Metadata-Version: 2.2
Name: inf_tda
Version: 0.1
Summary: Differentially private hierarchical queries with a Top-Down Approach for pandas Series with MultiIndex
Home-page: https://github.com/NynsenFaber/InfTDA_py
Author: Fabrizio Boninsegna
Classifier: Development Status :: 4 - Beta
Classifier: Programming Language :: Python :: 3
Classifier: License :: OSI Approved :: MIT License
Classifier: Operating System :: OS Independent
Requires-Python: >=3.6
Description-Content-Type: text/markdown
License-File: LICENSE
Requires-Dist: pandas>=2.2.2
Requires-Dist: opendp>=0.12
Dynamic: author
Dynamic: classifier
Dynamic: description
Dynamic: description-content-type
Dynamic: home-page
Dynamic: requires-dist
Dynamic: requires-python
Dynamic: summary

# InfTDA: A Top Down Approach to differentially private hierarchical queries
InfTDA is a simple and efficient algorithm for releasinga dataset under differential privacy with 
hierarchical indexing.

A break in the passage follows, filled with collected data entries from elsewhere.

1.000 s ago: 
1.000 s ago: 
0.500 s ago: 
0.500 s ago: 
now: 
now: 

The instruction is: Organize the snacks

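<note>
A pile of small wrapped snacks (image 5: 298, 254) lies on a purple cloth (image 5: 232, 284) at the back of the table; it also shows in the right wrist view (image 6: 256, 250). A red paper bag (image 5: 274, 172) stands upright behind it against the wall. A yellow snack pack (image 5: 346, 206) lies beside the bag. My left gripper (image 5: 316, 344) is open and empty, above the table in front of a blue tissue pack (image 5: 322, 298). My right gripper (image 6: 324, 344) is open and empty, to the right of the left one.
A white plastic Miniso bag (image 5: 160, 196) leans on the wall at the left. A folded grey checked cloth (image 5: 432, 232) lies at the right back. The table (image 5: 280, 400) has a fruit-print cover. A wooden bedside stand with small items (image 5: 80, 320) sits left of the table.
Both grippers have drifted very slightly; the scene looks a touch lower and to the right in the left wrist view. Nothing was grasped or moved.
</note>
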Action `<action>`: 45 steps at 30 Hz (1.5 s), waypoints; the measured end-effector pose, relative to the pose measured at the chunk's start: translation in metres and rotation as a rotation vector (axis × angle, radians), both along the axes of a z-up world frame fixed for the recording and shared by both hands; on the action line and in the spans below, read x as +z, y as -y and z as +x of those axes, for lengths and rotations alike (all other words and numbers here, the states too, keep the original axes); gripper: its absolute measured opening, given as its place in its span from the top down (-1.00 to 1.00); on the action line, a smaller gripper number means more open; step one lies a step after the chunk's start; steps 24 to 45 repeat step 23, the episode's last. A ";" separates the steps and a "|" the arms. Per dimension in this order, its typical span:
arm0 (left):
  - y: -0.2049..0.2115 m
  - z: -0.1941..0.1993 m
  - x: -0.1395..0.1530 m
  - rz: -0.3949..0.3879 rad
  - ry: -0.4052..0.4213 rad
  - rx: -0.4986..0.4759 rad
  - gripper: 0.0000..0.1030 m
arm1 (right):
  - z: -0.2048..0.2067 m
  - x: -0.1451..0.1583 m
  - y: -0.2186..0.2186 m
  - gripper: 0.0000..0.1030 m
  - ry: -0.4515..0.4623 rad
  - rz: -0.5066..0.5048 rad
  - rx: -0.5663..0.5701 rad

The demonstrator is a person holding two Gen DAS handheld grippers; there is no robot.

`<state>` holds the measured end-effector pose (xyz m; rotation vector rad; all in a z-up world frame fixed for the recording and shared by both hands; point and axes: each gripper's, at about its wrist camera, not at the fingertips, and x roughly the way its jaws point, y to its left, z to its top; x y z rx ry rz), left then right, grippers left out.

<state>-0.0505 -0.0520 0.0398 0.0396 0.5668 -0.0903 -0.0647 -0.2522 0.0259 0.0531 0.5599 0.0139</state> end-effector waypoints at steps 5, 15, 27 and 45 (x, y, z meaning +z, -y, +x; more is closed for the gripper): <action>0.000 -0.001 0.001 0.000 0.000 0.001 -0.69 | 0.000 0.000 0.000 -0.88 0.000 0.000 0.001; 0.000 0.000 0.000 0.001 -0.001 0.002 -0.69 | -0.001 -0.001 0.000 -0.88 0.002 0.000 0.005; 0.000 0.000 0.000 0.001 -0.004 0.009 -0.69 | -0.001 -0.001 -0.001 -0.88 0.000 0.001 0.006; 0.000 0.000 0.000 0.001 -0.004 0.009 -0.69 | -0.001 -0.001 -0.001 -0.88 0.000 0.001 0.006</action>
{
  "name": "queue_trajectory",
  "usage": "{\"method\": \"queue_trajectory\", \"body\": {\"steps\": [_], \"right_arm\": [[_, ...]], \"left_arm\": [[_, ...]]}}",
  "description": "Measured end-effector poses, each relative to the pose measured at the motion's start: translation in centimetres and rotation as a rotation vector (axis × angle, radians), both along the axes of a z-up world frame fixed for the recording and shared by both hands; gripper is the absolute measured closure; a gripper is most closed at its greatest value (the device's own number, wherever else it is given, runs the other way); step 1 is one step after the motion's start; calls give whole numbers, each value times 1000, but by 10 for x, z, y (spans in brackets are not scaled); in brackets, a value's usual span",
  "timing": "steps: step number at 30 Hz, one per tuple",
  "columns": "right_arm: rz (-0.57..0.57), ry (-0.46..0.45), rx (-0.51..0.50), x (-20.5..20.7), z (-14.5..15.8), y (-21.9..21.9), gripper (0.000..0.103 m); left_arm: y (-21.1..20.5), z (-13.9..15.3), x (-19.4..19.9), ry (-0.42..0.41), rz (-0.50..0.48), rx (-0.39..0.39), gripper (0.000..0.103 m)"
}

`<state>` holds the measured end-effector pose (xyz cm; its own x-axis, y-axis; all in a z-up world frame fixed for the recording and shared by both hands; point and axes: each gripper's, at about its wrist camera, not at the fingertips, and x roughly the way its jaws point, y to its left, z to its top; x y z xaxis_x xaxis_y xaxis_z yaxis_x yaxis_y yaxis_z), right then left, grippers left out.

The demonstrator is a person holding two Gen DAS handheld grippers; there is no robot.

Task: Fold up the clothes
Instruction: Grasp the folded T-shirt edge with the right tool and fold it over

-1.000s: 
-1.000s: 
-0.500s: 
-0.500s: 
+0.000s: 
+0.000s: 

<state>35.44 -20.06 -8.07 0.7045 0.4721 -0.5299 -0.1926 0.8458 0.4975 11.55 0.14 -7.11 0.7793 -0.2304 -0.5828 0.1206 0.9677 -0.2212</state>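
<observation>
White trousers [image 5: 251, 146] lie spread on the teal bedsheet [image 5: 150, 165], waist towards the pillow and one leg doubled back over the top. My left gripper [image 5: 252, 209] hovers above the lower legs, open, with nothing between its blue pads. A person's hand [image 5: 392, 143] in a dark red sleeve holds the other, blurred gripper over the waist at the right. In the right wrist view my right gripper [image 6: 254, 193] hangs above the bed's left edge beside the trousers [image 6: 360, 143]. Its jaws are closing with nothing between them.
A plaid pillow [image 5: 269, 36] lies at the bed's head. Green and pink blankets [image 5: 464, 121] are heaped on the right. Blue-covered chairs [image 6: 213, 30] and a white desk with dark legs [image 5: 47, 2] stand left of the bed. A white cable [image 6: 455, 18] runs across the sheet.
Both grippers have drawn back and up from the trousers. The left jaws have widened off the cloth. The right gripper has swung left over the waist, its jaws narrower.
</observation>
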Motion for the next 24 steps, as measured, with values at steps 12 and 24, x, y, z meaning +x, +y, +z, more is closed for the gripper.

It builds upon the Top-Down Algorithm (TDA), originally developed by the US Census Bureau for the 2020 
Census data release under differential privacy. 
The key distinction of InfTDA lies in its optimization step, 
where it employs Chebyshev minimization. 
This approach results in a simpler and more efficient algorithm 
for handling integer queries while providing strong theoretical guarantees.

From the paper:
> Boninsegna, Fabrizio, and Francesco Silvestri. "Differential Privacy Releasing of Hierarchical Origin/Destination Data with a TopDown Approach." arXiv preprint arXiv:2412.09256 (2024).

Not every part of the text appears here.